■ What is needed: The listing below should be written out again word for word, please.

■ The data:
########

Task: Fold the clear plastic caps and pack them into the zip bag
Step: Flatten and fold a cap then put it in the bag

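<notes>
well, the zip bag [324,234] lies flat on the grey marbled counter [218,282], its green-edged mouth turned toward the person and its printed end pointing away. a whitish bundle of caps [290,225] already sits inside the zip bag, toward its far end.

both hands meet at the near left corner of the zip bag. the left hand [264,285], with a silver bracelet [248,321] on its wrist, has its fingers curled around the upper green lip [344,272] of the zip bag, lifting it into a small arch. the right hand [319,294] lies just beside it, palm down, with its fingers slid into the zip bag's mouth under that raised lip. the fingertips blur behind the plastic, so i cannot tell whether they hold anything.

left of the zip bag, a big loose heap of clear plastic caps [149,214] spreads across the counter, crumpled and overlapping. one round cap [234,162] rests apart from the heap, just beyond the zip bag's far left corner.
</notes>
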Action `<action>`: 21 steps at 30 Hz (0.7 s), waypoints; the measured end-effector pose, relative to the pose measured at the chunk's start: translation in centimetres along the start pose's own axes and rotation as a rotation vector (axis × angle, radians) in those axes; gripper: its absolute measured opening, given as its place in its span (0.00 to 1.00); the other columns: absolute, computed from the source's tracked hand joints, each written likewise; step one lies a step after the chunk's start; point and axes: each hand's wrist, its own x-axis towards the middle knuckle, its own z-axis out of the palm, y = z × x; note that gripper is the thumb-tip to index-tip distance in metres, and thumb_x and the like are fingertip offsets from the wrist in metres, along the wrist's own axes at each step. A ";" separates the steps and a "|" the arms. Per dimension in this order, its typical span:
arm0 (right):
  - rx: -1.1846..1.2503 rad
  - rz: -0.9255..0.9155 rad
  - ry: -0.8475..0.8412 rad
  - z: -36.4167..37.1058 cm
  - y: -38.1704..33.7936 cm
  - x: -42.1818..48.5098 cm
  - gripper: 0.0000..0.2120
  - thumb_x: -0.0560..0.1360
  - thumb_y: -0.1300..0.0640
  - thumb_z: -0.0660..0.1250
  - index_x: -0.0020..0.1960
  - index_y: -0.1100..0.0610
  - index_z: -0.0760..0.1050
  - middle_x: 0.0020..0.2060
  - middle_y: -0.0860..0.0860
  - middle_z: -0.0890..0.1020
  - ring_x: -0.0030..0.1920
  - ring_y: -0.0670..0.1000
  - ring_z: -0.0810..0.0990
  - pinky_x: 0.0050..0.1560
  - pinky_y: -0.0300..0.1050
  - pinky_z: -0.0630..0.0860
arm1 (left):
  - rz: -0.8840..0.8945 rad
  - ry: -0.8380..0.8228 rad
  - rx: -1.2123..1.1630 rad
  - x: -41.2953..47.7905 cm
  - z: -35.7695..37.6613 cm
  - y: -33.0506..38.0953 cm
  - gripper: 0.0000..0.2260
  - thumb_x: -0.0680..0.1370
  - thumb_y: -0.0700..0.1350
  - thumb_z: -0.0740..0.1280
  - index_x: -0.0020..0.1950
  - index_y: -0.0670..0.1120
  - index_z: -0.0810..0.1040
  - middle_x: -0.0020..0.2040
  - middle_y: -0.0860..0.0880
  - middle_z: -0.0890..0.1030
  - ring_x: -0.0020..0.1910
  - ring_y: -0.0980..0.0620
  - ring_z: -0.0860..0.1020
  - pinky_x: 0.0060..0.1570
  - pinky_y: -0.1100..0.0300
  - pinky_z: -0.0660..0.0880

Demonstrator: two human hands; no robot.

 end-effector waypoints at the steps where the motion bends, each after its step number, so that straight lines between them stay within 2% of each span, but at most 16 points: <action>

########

■ Response below:
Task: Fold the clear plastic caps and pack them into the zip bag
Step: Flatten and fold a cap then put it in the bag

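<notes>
well, the zip bag [324,234] lies flat on the grey marbled counter [218,282], its green-edged mouth turned toward the person and its printed end pointing away. a whitish bundle of caps [290,225] already sits inside the zip bag, toward its far end.

both hands meet at the near left corner of the zip bag. the left hand [264,285], with a silver bracelet [248,321] on its wrist, has its fingers curled around the upper green lip [344,272] of the zip bag, lifting it into a small arch. the right hand [319,294] lies just beside it, palm down, with its fingers slid into the zip bag's mouth under that raised lip. the fingertips blur behind the plastic, so i cannot tell whether they hold anything.

left of the zip bag, a big loose heap of clear plastic caps [149,214] spreads across the counter, crumpled and overlapping. one round cap [234,162] rests apart from the heap, just beyond the zip bag's far left corner.
</notes>
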Action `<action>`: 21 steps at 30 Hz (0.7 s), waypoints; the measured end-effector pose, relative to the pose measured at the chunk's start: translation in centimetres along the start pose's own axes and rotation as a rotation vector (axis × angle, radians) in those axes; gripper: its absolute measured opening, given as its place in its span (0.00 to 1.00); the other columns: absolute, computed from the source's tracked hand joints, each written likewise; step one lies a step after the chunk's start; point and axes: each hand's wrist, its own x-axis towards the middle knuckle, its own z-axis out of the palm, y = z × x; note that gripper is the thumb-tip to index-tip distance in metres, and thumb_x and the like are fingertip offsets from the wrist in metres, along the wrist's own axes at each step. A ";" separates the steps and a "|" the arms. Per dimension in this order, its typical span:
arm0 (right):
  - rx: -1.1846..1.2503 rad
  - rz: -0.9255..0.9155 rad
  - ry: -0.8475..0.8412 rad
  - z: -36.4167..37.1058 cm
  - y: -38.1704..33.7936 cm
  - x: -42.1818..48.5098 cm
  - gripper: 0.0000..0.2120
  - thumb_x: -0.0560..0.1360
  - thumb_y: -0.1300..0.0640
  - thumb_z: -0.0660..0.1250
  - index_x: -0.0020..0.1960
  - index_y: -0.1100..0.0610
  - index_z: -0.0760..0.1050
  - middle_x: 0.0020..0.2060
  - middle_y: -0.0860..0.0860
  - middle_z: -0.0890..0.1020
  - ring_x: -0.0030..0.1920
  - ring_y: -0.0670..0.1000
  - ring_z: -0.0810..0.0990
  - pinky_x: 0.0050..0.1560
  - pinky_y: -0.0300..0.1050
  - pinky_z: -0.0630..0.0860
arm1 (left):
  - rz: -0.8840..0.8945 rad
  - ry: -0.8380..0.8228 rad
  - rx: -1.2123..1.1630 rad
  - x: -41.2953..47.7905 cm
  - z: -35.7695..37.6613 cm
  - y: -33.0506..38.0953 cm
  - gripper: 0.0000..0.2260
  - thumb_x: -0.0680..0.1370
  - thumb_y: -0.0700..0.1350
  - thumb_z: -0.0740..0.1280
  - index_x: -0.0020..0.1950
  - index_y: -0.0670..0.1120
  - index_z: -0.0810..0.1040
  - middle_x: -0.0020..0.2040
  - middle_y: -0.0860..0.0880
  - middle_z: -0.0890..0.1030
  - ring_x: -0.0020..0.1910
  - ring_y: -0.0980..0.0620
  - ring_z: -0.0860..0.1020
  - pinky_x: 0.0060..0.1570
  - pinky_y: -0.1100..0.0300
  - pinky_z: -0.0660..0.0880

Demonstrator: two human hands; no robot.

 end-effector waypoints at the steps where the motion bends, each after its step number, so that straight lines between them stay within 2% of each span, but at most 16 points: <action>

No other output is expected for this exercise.